Attempts to treat DIC due to septicemia utilizing heparin have been made. See, for example, Corrigan et al., "Heparin Therapy in Septacemia with Disseminated

Intravascular Coagulation. Effect on Mortality and on Correction of Hemostatic Defects", N. Enαl. J. Med.. 283, 778- 782 (1970); Lasch et al., Heparin Therapy of Diffuse Intravascular Coagulation (DIC)", Thrombos. Diathes. Haemorrh.. 33, 105 (1974); Straub, "A Case Against Heparin Therapy of Intravascular Coagulation", Thrombos. Diathes. Haemorrh.. 33, 107 (1974).

Day et al [Blood. 76, 1538 (1990)] disclose that LACI inhibits tissue thromboplastin-induced coagulation in the presence of factor X_a . It is suggested that DIC results from inappropriate exposure of tissue factor to plasma.

Wun et al, EP 473,564, discloses that a combination of LACI and heparin can be used to inhibit both the intrinsic and extrinsic pathways of coagulation and therefore may be effective for treatment of DIC.

Nordfang [W091/19514, published Dec. 26, 1991] discloses combining heparin with EPI and suggests that such combination would be effective to treat coagulation disorders or cancer.

Taylor et al. [Blood. 78, 364 (1991)] suggest a factor X_a derivative for treatment of DIC due to sepsis. Such derivative was prepared by blocking factor X_a in the active center with [5-(dimethylamino) 1 -naphthalene-sulfonyl]- glutamylglycylarginyl chloromethyl ketone. However, the inflammatory, coagulant, and cell injury responses to E. coli of both the treated and control groups were lethal.

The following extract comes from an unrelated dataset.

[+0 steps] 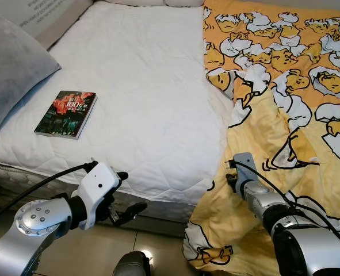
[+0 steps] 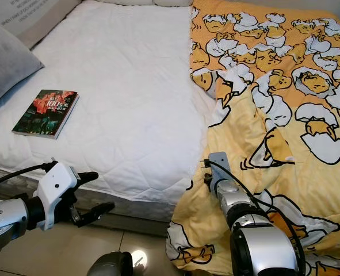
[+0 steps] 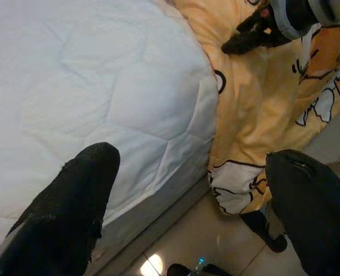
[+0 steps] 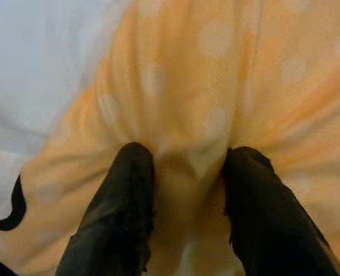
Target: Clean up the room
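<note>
Right hand (image 4: 181,190) pinches a fold of the yellow cartoon-print blanket (image 1: 285,86) where it drapes over the foot edge of the white quilted bed (image 1: 141,86). Left hand (image 1: 126,195) hovers spread wide beside the mattress edge. A dark paperback book (image 1: 66,114) lies near a grey pillow (image 1: 11,69).

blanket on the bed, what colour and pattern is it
The blanket is orange-yellow with a repeating cartoon print in white, yellow and black, clearest in the left eye view.
</note>
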`<state>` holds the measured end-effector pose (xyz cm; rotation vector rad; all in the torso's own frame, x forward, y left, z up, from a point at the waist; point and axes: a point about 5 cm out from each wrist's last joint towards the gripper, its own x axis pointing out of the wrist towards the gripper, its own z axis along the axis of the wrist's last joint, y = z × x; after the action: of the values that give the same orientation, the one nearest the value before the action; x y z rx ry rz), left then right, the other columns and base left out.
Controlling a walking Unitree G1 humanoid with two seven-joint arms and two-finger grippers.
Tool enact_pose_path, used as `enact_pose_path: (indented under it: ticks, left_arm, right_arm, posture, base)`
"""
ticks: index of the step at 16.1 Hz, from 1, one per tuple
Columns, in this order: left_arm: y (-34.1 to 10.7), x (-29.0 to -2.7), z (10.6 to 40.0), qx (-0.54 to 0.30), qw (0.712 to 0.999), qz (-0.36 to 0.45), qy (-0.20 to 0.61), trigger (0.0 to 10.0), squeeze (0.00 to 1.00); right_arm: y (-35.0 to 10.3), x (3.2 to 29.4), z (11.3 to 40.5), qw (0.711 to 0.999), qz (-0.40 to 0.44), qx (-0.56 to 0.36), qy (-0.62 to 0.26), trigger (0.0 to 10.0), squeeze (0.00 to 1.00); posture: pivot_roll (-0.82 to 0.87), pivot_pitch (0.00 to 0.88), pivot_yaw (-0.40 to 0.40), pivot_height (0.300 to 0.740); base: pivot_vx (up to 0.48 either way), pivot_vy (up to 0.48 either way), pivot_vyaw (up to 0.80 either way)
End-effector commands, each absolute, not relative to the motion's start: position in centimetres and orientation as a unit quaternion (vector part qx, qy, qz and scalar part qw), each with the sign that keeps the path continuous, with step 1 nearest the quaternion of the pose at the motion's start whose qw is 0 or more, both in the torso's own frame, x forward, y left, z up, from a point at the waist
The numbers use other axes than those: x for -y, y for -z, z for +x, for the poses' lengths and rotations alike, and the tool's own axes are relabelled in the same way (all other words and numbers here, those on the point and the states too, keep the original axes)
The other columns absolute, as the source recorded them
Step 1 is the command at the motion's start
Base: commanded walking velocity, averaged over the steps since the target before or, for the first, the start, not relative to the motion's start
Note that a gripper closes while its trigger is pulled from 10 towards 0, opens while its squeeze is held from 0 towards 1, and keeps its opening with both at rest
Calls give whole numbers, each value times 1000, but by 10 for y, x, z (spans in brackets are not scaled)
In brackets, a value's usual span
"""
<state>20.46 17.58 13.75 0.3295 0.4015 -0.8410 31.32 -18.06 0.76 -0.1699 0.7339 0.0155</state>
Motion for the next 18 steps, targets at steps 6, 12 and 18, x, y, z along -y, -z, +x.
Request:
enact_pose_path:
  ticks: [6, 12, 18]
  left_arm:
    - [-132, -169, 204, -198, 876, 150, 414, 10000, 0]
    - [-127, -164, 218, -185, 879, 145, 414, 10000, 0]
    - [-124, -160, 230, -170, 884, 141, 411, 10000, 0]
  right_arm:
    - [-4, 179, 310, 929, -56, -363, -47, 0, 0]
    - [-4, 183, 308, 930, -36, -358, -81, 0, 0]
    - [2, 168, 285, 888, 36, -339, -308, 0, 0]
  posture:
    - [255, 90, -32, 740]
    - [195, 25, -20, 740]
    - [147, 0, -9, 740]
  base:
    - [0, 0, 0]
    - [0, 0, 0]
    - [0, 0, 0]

BRIEF DESCRIPTION OF THE INVENTION

It has now been discovered that LACI in the absence of other anticoagulants such as heparin is effective in the prophylaxis and treatment of sepsis. It has also been discovered that LACI alone is effective in the prophylaxis and treatment of sepsis-associated coagulation disorders such as, for example, DIC. Accordingly, the present invention is directed to a method of using LACI comprising administering LACI to a patient afflicted with or susceptible to sepsis. More particularly, the present invention is directed to a method for prophylaxis or treatment of sepsis or sepsis-associated coagulation disorders comprising administering to a patient in need thereof a therapeutically-effective amount of LACI. A preferred embodiment is a method for treatment or prophylaxis of disseminated intravascular coagulation comprising administering to a patient susceptible to or afflicted with sepsis a therapeutically-effective amount of LACI. A most preferred embodiment is a method for treatment or prophylaxis of sepsis comprising administering to a patient susceptible to or afflicted with sepsis a therapeutically-effective amount of LACI.

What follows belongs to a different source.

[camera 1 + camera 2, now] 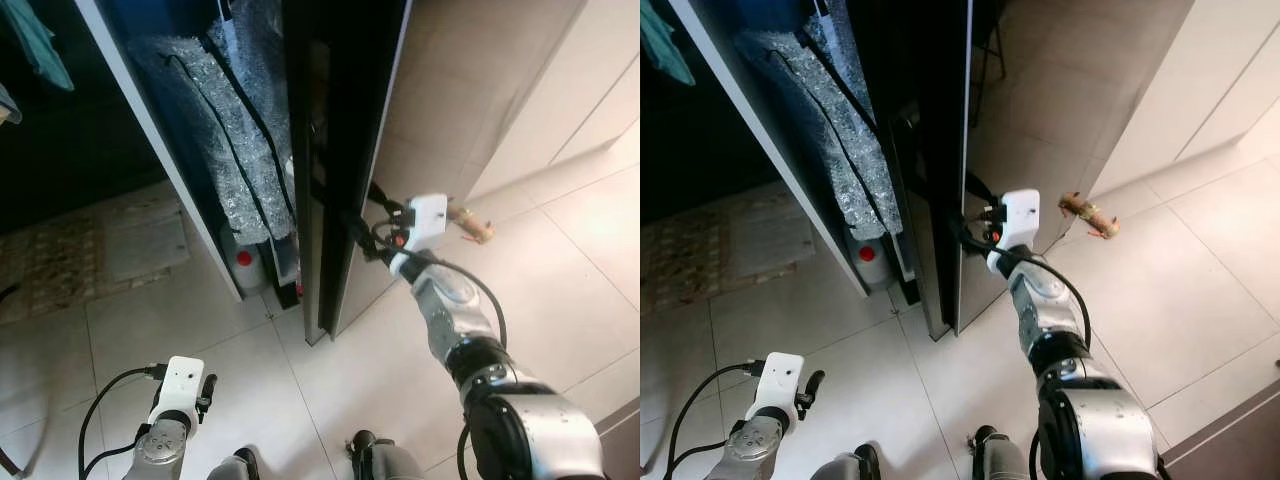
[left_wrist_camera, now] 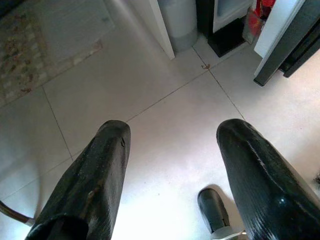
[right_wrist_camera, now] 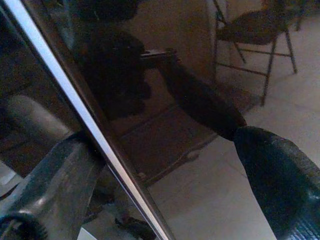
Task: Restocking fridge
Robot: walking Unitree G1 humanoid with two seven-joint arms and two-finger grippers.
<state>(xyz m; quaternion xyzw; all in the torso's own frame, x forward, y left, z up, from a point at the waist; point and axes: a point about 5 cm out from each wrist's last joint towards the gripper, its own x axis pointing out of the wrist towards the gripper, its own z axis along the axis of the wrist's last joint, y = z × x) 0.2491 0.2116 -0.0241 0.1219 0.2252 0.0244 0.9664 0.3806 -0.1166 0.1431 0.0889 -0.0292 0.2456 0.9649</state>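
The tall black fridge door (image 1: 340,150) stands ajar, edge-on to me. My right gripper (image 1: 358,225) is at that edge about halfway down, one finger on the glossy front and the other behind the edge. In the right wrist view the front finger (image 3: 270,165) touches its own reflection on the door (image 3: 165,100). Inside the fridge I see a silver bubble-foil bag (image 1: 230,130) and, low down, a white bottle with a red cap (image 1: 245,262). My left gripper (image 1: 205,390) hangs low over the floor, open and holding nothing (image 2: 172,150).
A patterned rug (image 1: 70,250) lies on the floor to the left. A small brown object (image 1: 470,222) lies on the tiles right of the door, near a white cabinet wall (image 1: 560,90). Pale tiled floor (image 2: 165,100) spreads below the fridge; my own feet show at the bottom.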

DETAILED DESCRIPTION OF THE INVENTION

The present invention is directed to a method of using LACI which comprises administering to a patient susceptible to or afflicted with sepsis a therapeutically- effective amount of LACI. In particular, the invention is directed to a method for treatment or prophylaxis of sepsis- associated coagulation disorders.

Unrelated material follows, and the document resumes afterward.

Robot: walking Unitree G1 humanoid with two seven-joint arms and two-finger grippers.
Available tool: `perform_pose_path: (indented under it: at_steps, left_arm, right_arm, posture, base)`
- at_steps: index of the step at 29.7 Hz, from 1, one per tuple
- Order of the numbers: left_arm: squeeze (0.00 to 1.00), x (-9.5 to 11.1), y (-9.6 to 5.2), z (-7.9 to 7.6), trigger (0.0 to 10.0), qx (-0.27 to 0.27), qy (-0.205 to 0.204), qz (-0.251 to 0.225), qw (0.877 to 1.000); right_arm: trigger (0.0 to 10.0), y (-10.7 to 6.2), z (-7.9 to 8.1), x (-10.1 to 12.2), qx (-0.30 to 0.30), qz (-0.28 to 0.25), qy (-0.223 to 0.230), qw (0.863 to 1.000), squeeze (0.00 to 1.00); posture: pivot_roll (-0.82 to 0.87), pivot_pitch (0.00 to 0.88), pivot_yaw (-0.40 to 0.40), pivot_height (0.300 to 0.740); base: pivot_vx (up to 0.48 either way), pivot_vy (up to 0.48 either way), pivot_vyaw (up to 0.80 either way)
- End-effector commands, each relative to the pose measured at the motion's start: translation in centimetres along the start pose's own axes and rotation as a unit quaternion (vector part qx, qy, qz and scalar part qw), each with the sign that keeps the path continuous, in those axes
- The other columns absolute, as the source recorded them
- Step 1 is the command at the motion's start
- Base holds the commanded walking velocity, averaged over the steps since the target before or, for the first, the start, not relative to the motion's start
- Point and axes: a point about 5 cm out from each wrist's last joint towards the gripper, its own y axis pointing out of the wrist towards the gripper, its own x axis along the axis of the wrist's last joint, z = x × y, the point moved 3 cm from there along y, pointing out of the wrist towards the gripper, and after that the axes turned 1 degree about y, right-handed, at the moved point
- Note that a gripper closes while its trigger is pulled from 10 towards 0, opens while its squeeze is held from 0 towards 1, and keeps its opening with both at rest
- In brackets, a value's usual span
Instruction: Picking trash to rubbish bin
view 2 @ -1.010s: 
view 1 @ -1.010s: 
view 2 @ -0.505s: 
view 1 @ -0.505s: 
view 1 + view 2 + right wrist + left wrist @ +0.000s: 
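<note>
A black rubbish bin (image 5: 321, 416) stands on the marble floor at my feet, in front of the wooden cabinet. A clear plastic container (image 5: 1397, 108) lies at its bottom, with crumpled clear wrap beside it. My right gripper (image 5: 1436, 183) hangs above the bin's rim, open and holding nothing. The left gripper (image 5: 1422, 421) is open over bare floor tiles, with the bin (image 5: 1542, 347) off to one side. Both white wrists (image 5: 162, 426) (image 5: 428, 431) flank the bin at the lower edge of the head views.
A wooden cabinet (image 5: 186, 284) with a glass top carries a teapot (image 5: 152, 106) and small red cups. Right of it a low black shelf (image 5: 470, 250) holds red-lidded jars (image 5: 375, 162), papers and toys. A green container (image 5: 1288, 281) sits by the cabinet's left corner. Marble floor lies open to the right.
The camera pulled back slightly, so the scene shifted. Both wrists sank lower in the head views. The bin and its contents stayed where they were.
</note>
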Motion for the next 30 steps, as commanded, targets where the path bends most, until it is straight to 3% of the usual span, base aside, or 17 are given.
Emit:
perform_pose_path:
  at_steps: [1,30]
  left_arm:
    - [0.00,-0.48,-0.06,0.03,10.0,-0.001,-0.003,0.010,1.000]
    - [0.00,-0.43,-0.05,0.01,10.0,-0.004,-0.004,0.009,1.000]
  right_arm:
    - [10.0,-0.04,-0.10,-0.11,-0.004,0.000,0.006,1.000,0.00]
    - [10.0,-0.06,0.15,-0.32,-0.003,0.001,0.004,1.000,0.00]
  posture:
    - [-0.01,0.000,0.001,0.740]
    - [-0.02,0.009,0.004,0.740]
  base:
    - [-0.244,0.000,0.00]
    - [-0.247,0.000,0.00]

As utilized herein, the term "sepsis" means a toxic condition resulting from the spread of bacterial endotoxins from a focus of infection.

As utilized herein, the term "sepsis-associated coagulation disorder" means a disorder resulting from or associated with coagulation system activation by a bacterial endotoxin, a product of such bacterial endotoxin or both. An example of such sepsis-associated coagulation disorder is disseminated intravascular coagulation.

The term "therapeutically-effective amount" as utilized herein means an amount necessary to permit observation of activity in a patient sufficient to alleviate one or more symptoms generally associated with sepsis. Such symptoms include, but are not limited to, death, increased heart rate, and increased respiration, decreased fibrinogen levels, decreased blood pressure, decreased white cell count and decreased platelet count. Preferably, a therapeutically- effective amount is an amount necessary to attenuate a decrease in fibrinogen levels in a patient being treated.

As utilized herein LACI means one or more of the three Kunitz-type inhibitory domains of lipoprotein-associated coagulation inhibitor which are active in treating sepsis. LACI is aiso known as tissue factor pathway inhibitor (TFPI). This name has been accepted by the International Society on Thrombosis and Hemostasis, June 30, 1991 , Amsterdam. TFPI was first purified from a human hepatoma cell, Hep G2, as described by Broze and Miletich; Proc. Natl. Acad. Sci. USA 84. 1886-1890 (1987), and subsequently from human plasma as reported by Novotny et al., J. Biol. Chem. 264. 18832-18837 (1989); Chang liver and SK hepatoma cells as disclosed by Wun et al.. J. Biol. Chem. 265. 16096-16101 (1990). TFPI cDNA have been isolated from placental and endothelial cDNA libraries as described by Wun et al., J. Biol. Chem. 263. 6001 -6004 (1988); Girard et al., Thromb. Res. 55. 37-50 (1989). The primary amino acid sequence of TFPI, deduced from the cDNA sequence, shows that TFPI contains a highly negatively charged amino-terminus, three tandem Kunitz-type inhibitory domains, and a highly positively charged carboxyl terminus. The first Kunitz-domain of TFPI is needed for the inhibition of the. factor Vila/tissue factor complex and the second Kunitz-domain of TFPI is responsible for the inhibition of factor Xa according to Girard et al., Nature 328. 518-520 (1989), while the function of the third Kunitz-domain remains unknown. See also U.S. 5,106,833. TFPI is believed to function in vivo to limit the initiation of coagulation by forming an inert, quaternary factor X_a: TFPI: factor Vll_a: tissue factor complex. Further background information on TFPI can be had by reference to the recent reviews by Rapaport, Blood 73. 359-365 (1989); Broze et al., Biochemistry 29. 7539-7546 (1990).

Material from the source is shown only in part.